Source code for nltk.parse.earleychart

# -*- coding: utf-8 -*-
# Natural Language Toolkit: An Incremental Earley Chart Parser
#
# Copyright (C) 2001-2012 NLTK Project
# Author: Peter Ljunglöf <peter.ljunglof@heatherleaf.se>
#         Rob Speer <rspeer@mit.edu>
#         Edward Loper <edloper@gradient.cis.upenn.edu>
#         Steven Bird <sb@csse.unimelb.edu.au>
#         Jean Mark Gawron <gawron@mail.sdsu.edu>
# URL: <http://www.nltk.org/>
# For license information, see LICENSE.TXT

"""
Data classes and parser implementations for *incremental* chart
parsers, which use dynamic programming to efficiently parse a text.
A "chart parser" derives parse trees for a text by iteratively adding
\"edges\" to a \"chart\".  Each "edge" represents a hypothesis about the tree
structure for a subsequence of the text.  The "chart" is a
\"blackboard\" for composing and combining these hypotheses.
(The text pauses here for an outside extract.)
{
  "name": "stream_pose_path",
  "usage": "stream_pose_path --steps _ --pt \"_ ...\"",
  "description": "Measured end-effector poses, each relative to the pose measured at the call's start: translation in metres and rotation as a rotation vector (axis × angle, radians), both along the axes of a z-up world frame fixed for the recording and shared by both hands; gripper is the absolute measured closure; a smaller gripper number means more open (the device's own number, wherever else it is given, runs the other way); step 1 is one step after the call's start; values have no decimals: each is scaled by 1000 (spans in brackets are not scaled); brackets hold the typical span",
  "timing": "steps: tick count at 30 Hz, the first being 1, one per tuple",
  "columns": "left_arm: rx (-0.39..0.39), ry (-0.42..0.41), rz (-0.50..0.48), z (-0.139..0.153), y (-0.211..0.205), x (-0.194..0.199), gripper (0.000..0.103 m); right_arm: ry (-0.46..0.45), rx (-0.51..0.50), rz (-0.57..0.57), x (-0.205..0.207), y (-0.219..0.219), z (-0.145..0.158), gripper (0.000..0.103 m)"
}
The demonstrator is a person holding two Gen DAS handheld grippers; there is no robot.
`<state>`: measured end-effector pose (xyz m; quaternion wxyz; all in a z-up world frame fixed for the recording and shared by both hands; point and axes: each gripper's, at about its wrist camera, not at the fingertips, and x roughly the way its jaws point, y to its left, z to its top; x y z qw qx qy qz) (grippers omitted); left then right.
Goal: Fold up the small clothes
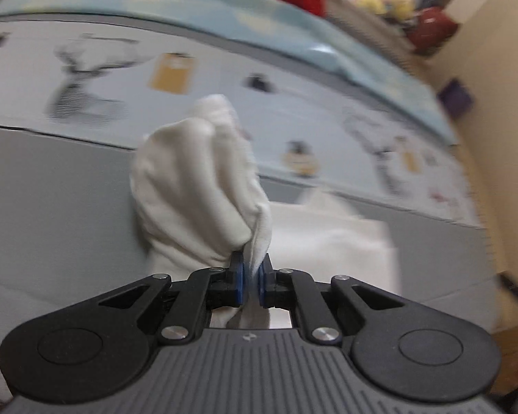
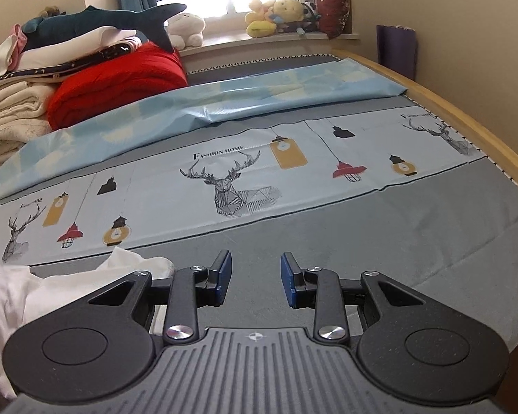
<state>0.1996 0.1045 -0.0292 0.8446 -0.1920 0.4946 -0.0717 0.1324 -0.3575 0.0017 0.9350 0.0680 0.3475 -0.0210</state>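
Observation:
My left gripper [image 1: 253, 269] is shut on a white garment [image 1: 197, 186], pinching its edge between the blue pads; the cloth bunches up in front of the fingers and hangs above the grey bed sheet [image 1: 51, 207]. More white cloth [image 1: 331, 241] lies flat on the bed behind it. The left view is motion-blurred. My right gripper [image 2: 255, 276] is open and empty, low over the grey sheet [image 2: 397, 241]. Part of the white garment [image 2: 69, 283] lies at its left.
A deer-and-lantern printed band [image 2: 245, 179] and a light blue cover [image 2: 224, 103] cross the bed. A red quilt [image 2: 121, 82] and stacked bedding [image 2: 13, 117] sit far left. A wooden bed frame [image 2: 466, 117] runs along the right. Plush toys [image 2: 279, 13] line the windowsill.

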Motion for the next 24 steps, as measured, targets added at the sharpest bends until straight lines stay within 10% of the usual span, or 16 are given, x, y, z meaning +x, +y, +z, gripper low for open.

A parser is "incremental", if it guarantees that for all i, j where i < j,
all edges ending at i are built before any edges ending at j.
This is appealing for, say, speech recognizer hypothesis filtering.

The main parser class is ``EarleyChartParser``, which is a top-down
algorithm, originally formulated by Jay Earley (1970).
"""

from __future__ import print_function
from nltk.parse.chart import (Chart, ChartParser, EdgeI, LeafEdge, LeafInitRule,
                              BottomUpPredictRule, BottomUpPredictCombineRule,
                              TopDownInitRule, SingleEdgeFundamentalRule,
                              EmptyPredictRule,
                              CachedTopDownPredictRule,
                              FilteredSingleEdgeFundamentalRule,
                              FilteredBottomUpPredictCombineRule)
from nltk.parse.featurechart import (FeatureChart, FeatureChartParser,
                                     FeatureTopDownInitRule,
                                     FeatureTopDownPredictRule,
                                     FeatureEmptyPredictRule,
                                     FeatureBottomUpPredictRule,
                                     FeatureBottomUpPredictCombineRule,
                                     FeatureSingleEdgeFundamentalRule)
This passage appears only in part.